**Task details:**
Under this line are the records; write out word for word the part that begins at the line containing "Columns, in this" and ends at the line containing "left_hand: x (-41", and no more.

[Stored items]
*** Block opens ***
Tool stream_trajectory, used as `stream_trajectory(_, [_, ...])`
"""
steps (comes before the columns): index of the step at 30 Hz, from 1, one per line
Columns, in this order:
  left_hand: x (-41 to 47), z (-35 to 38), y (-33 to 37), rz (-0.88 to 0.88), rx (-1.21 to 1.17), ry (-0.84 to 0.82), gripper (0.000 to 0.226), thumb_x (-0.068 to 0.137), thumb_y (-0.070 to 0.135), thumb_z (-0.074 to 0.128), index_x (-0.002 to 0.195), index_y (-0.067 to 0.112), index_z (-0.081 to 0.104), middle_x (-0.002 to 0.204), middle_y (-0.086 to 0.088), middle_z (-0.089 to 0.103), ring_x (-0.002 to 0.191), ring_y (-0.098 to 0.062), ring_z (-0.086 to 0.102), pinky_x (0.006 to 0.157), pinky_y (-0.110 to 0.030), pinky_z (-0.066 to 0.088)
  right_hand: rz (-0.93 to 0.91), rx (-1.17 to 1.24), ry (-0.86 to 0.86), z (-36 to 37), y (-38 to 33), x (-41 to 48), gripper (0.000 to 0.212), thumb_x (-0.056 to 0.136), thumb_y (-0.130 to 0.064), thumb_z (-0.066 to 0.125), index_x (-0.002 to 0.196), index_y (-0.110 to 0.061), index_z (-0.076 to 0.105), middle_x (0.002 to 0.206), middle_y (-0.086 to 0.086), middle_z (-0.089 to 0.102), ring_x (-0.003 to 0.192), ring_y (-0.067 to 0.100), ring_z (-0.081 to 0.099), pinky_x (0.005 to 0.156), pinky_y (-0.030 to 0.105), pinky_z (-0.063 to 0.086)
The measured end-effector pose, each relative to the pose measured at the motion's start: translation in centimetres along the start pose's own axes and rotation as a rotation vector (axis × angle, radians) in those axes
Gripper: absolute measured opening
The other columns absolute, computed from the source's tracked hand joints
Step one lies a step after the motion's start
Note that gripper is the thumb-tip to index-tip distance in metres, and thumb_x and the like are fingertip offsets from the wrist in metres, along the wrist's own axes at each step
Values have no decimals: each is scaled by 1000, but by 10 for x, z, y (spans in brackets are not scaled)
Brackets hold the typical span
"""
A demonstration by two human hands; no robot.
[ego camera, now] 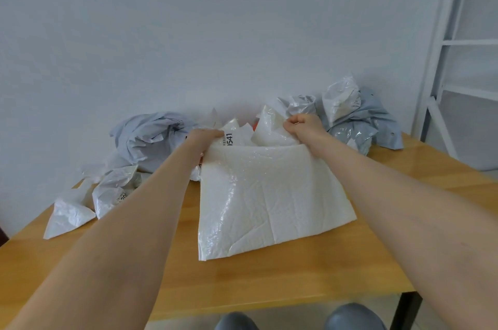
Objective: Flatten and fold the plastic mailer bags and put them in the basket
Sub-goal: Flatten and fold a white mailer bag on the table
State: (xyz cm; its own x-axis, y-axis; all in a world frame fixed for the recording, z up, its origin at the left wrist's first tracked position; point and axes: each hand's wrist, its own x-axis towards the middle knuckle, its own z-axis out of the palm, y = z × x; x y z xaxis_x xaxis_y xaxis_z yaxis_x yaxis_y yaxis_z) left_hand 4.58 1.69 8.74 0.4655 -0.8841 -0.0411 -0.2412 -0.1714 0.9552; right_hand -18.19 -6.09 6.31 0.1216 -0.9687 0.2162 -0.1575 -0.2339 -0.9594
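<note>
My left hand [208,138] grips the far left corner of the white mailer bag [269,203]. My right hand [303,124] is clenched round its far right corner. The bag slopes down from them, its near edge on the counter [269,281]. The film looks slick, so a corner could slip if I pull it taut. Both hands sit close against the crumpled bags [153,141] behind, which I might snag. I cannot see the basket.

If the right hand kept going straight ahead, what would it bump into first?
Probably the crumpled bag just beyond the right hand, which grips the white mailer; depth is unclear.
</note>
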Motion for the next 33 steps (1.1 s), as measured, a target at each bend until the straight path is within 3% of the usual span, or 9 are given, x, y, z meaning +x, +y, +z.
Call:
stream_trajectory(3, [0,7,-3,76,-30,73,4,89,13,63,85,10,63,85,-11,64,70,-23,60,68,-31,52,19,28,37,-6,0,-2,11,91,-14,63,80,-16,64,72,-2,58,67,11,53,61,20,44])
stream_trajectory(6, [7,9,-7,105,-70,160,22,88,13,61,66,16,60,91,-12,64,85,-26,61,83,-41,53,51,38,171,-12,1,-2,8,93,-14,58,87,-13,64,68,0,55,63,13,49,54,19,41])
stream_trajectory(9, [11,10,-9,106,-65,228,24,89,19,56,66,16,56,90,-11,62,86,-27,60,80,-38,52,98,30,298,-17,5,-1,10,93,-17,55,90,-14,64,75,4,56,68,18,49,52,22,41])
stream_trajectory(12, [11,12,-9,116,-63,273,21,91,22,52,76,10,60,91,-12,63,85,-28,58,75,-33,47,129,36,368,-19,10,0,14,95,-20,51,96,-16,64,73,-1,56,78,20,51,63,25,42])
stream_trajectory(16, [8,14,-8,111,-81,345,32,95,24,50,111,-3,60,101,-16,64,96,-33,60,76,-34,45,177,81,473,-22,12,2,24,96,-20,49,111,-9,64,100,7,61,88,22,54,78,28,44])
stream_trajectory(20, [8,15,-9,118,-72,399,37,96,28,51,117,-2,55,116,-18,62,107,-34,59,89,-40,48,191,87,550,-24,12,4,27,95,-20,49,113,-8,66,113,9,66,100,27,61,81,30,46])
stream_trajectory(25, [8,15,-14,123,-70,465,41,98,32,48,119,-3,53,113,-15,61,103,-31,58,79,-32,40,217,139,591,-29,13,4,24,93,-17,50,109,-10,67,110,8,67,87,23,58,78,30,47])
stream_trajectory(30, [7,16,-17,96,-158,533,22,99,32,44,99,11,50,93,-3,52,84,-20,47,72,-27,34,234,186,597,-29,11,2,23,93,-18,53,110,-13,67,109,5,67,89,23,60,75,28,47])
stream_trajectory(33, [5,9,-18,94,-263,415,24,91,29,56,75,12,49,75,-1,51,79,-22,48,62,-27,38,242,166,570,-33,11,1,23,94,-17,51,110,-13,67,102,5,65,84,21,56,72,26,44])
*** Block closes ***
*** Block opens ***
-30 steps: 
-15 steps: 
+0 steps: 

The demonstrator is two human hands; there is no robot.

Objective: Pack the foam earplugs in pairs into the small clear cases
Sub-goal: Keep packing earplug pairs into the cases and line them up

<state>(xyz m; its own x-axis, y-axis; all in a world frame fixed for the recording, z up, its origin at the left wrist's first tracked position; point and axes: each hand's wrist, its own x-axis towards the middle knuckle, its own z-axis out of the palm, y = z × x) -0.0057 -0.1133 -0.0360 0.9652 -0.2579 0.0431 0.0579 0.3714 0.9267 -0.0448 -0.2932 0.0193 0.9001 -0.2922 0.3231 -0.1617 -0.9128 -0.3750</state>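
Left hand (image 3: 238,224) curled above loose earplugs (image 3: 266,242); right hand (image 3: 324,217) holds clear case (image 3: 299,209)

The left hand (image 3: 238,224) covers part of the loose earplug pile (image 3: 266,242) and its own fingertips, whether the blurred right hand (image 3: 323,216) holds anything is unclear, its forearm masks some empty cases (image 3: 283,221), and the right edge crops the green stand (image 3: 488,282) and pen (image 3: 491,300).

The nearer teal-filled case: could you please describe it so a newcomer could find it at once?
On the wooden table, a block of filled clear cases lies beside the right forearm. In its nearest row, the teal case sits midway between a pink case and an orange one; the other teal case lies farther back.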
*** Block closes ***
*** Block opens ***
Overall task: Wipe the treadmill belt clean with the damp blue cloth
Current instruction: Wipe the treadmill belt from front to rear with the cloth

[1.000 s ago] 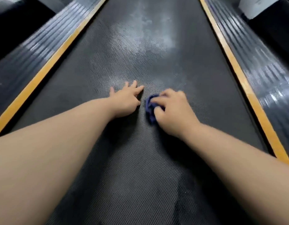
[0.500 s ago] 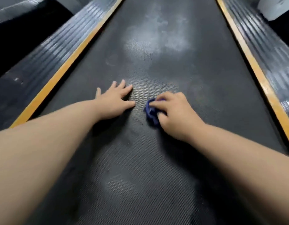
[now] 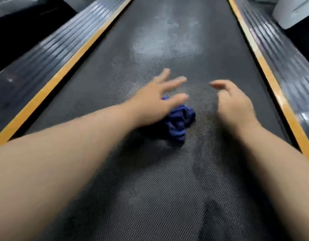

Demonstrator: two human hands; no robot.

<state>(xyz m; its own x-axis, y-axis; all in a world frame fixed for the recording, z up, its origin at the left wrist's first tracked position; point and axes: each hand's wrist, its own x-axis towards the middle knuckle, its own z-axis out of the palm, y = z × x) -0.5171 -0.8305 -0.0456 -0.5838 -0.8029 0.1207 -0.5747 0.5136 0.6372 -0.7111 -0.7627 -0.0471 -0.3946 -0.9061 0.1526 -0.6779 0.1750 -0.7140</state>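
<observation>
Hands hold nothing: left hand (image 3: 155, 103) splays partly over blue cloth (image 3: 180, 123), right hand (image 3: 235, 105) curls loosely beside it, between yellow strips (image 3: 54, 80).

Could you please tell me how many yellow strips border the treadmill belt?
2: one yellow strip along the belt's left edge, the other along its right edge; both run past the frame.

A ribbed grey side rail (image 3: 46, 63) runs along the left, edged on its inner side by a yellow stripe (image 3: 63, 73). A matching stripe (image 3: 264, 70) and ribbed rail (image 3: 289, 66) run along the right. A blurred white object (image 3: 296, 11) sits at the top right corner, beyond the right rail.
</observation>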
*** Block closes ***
**Finished exercise:**
Columns, in this order:
  left_hand: x (-41 to 47), z (-35 to 38), y (-33 to 37), rz (-0.88 to 0.88), rx (-1.21 to 1.17), ry (-0.84 to 0.82), gripper (0.000 to 0.226), thumb_x (-0.068 to 0.137), thumb_y (-0.070 to 0.135), thumb_z (-0.074 to 0.128), index_x (-0.002 to 0.195), index_y (-0.067 to 0.112), index_z (-0.081 to 0.104), middle_x (-0.002 to 0.204), middle_y (-0.086 to 0.088), middle_z (-0.089 to 0.103), ring_x (-0.002 to 0.191), ring_y (-0.098 to 0.062), ring_z (-0.086 to 0.102), pinky_x (0.006 to 0.157), pinky_y (-0.110 to 0.030), pinky_z (-0.066 to 0.088)

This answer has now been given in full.